**EXERCISE DETAILS:** Check every line of the material below for the string "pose", and return the ones that have it.

-*-*-

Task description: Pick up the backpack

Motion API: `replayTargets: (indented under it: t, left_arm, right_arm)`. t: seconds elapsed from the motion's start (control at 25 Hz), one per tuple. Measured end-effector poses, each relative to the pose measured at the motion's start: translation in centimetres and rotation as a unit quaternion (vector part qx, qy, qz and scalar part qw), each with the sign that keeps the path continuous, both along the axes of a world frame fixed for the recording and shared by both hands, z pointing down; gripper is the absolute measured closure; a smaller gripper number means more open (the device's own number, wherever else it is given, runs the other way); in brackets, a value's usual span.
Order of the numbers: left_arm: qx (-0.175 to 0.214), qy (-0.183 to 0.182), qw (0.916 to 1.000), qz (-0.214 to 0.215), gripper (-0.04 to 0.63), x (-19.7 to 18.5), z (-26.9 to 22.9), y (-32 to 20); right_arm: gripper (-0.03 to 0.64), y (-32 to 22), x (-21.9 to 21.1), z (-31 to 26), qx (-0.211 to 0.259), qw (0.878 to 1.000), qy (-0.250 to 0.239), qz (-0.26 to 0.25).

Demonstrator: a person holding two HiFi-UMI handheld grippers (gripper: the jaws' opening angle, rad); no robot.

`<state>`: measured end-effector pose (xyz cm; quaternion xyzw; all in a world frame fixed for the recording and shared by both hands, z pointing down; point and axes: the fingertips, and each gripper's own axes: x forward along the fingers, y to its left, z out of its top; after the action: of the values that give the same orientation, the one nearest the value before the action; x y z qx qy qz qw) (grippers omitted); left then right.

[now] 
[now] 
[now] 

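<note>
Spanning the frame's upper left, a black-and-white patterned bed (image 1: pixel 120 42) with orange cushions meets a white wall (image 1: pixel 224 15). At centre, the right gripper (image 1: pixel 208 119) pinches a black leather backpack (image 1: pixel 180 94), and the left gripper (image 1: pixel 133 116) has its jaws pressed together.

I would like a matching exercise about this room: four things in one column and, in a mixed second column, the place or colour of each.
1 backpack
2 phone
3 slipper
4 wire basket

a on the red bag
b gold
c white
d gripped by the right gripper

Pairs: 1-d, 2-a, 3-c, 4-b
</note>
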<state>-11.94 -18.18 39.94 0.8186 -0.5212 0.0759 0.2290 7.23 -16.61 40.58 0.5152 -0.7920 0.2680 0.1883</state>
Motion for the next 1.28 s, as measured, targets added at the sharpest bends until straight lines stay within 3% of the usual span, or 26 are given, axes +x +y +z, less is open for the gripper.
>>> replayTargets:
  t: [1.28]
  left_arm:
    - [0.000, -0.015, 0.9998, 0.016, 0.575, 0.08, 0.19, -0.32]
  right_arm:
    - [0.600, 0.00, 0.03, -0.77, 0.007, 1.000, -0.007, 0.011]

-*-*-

**WRITTEN ANSWER:**
Motion API: `replayTargets: (indented under it: t, left_arm, right_arm)`. t: seconds elapsed from the motion's start (control at 25 Hz), one per tuple. Measured end-effector poses, each relative to the pose measured at the motion's start: translation in centimetres and rotation as a unit quaternion (vector part qx, qy, qz and scalar part qw), each with the sign that keeps the path continuous, both along the axes of a world frame fixed for the recording and shared by both hands, z pointing down; gripper is the absolute measured closure; a smaller gripper number means more open (the device's own number, wherever else it is given, runs the other way); in brackets, a value's usual span.
`<state>`: measured end-effector pose (xyz cm; quaternion xyzw; all in a world frame fixed for the recording and shared by both hands, z pointing down; point and axes: the fingertips, and each gripper's own axes: x forward along the fingers, y to its left, z out of its top; after the action: of the values that give the same orientation, the one nearest the value before the action; x y z qx qy qz qw) (grippers omitted); left then right.

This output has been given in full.